In this review, we outlined the current challenges that are imposed on conventional antivirals by virus evolution and the emergence of antiviral resistance. We also discussed the current alternatives which are being explored to DAAs. Amongst these alternative approaches, monoclonal antibodies and siRNAs are the only ones which have been implemented as therapeutics. Currently, there is a lack of information on proposed alternatives such as harnessing epistatic interactions, DIPs or LNAs. More studies are warranted to elucidate specific mechanisms and assess the safety of utilising these alternatives. Until then, we remain reliant mostly on existing DAAs as the main class of antivirals.

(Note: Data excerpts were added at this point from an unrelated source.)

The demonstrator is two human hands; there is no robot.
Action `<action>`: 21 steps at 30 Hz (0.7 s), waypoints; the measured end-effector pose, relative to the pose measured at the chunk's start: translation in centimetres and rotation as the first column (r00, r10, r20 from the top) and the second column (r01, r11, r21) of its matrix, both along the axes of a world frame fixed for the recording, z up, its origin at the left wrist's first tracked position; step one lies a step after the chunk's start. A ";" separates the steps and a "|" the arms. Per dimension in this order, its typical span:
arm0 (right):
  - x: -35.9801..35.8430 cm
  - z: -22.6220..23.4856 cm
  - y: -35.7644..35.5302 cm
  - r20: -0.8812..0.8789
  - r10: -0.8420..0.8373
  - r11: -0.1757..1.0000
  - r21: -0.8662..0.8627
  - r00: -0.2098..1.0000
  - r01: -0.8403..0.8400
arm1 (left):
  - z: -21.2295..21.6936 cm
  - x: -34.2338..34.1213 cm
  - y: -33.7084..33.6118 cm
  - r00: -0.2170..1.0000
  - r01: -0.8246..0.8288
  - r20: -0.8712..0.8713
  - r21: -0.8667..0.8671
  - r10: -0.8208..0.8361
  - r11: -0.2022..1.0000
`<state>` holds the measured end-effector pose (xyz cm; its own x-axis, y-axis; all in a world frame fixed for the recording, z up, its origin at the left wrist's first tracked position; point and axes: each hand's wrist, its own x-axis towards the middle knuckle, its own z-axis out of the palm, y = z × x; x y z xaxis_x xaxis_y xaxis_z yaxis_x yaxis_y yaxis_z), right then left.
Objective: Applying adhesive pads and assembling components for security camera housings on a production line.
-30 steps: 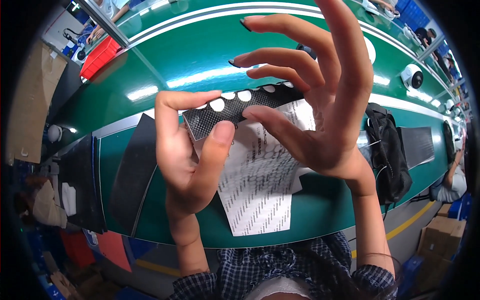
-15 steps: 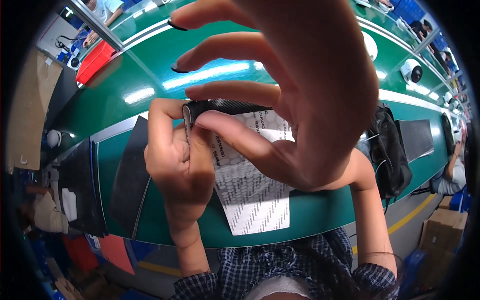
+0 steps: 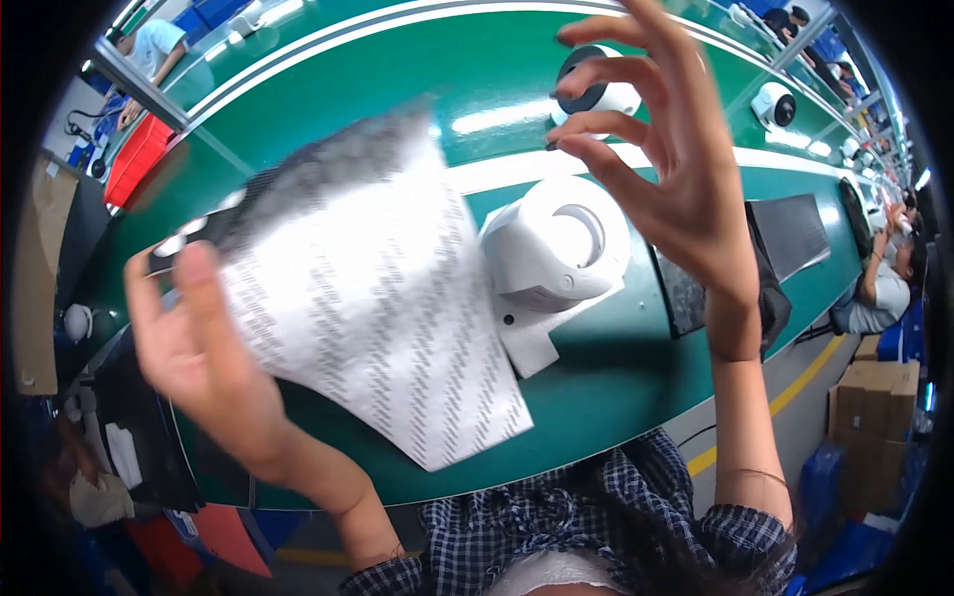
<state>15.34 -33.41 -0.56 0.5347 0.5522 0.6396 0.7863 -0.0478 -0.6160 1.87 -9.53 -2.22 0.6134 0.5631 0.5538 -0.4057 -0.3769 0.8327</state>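
The printed sheet (image 3: 368, 338) hangs left of the white rounded device (image 3: 566, 248), its far edge blurred; the left hand (image 3: 204, 348) pinches its dark-strip end between thumb and fingers. The step looks like handling this sheet beside the device. Right of and above the device, the right hand (image 3: 666, 179) is raised, thumb and a fingertip nearly meeting; whether anything sits between them I cannot tell. A next move would likely call for clearing the device's rim. Green tabletop (image 3: 368, 74) stretches behind the device; the table's near edge curves in front.
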 end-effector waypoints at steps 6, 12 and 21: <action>1.4 -2.3 -0.5 0.057 0.012 0.945 -0.328 0.998 0.007 | 0.7 -2.1 4.2 0.984 -0.174 -0.049 -0.088 0.170 0.981; 1.6 -3.7 0.0 0.195 0.035 0.924 -0.381 0.980 0.043 | 1.3 -2.9 5.2 0.963 -0.268 -0.034 -0.083 0.266 0.960; -0.2 -3.3 0.3 0.285 0.049 0.890 -0.447 0.957 0.088 | 1.2 -3.5 5.7 0.945 -0.327 -0.036 -0.060 0.326 0.943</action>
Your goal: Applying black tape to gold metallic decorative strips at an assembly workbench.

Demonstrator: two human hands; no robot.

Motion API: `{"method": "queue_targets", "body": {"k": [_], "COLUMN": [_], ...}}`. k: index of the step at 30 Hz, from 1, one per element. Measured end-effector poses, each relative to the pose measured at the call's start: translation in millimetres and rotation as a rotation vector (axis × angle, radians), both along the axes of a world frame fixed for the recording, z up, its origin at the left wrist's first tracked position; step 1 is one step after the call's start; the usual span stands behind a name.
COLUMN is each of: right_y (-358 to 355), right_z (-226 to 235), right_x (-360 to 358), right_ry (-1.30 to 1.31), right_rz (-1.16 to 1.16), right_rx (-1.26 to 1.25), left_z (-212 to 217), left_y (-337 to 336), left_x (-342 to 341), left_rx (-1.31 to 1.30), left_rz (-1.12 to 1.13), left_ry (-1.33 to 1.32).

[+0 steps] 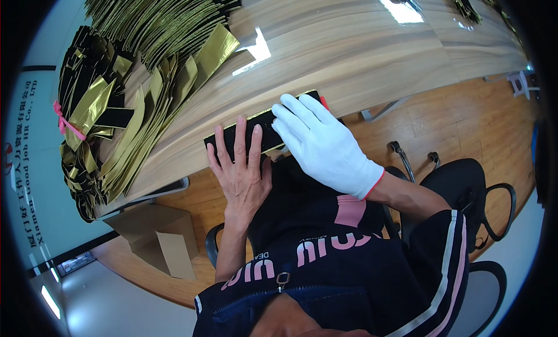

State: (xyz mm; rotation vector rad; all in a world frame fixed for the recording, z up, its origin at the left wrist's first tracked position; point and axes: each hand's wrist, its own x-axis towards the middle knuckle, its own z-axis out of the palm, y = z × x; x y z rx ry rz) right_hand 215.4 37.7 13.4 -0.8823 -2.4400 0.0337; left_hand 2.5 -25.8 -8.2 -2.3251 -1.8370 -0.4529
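A black fabric strip with gold edges (267,131) lies along the table's near edge in front of me. My left hand (239,167), bare, rests on the strip's left part with its fingers spread. My right hand (321,144) wears a white knitted glove with a red cuff hem. Its fingers are stretched out over the right part of the strip and cover some of it. A small red piece (324,103) shows beyond the strip's right end; what it belongs to is hidden.
On the table (349,64), a fanned pile of black-and-gold strips (157,26) lies at the far left. Nearer are loose gold strips (136,133) and a bundle tied with a pink ribbon (68,122). A cardboard box (157,238) and a black chair (453,189) stand below.
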Motion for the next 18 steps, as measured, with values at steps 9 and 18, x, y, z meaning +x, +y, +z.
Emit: {"method": "queue_targets", "body": {"k": [9, 18], "right_y": [-5, -12], "right_z": [6, 0], "right_x": [-3, -20], "right_ry": [-0.001, -0.147], "right_rz": [-0.021, -0.143], "right_rx": [-0.01, -0.014], "left_z": [2, -1], "left_y": [-1, -1], "left_x": [0, 0], "left_rx": [-0.031, -0.006], "left_rz": [0.008, 0.0], "left_ry": [0.02, 0.018]}}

Despite the limitations of conventional antivirals and the challenges posed by viral evolution, new potential DAAs are continuously being discovered and developed. These drugs have greater potency, safety profile and specificity towards target tissues than their predecessors. Existing helicase-primase inhibitors like Pritelivir and Amenamevir are used to treat nucleoside analogue resistant HSV²⁷⁰, but lack sufficient penetration into neuronal tissue to affect viral latency²⁷¹. Newer helicase-primase inhibitors such as IM-250 have improved tissue exposure that allow for treatment of latent HSV and with low frequency of resistance²⁷². Nucleoside analogues and helicase inhibitors have been demonstrated to work synergistically against HSV²⁷³ providing more options for combination therapy. Nucleoside analogues against CMV often suffer from dose-limiting cytotoxicity. Filociclovir, a new nucleoside analogue has been demonstrated to not only have a better safety profile, but also be effective against some resistance mutants of previous nucleoside analogues²⁷⁴. A potential new combination treatment regimen against HIV, islatravir and lenacapavir with multiple mechanisms of action and target multiple stages of the life cycle, respectively, have high genetic barriers to resistance and demonstrated no antagonism nor cross resistance in vitro²⁷⁵.

We also discussed the potential of proteomics-based approaches and AI to study viral-host interactomes^{251,276,277,278}. Even though these approaches are new with rudimentary progress, they present opportunities to fill the current knowledge gaps in virus-host interactions for the discovery of new antivirals.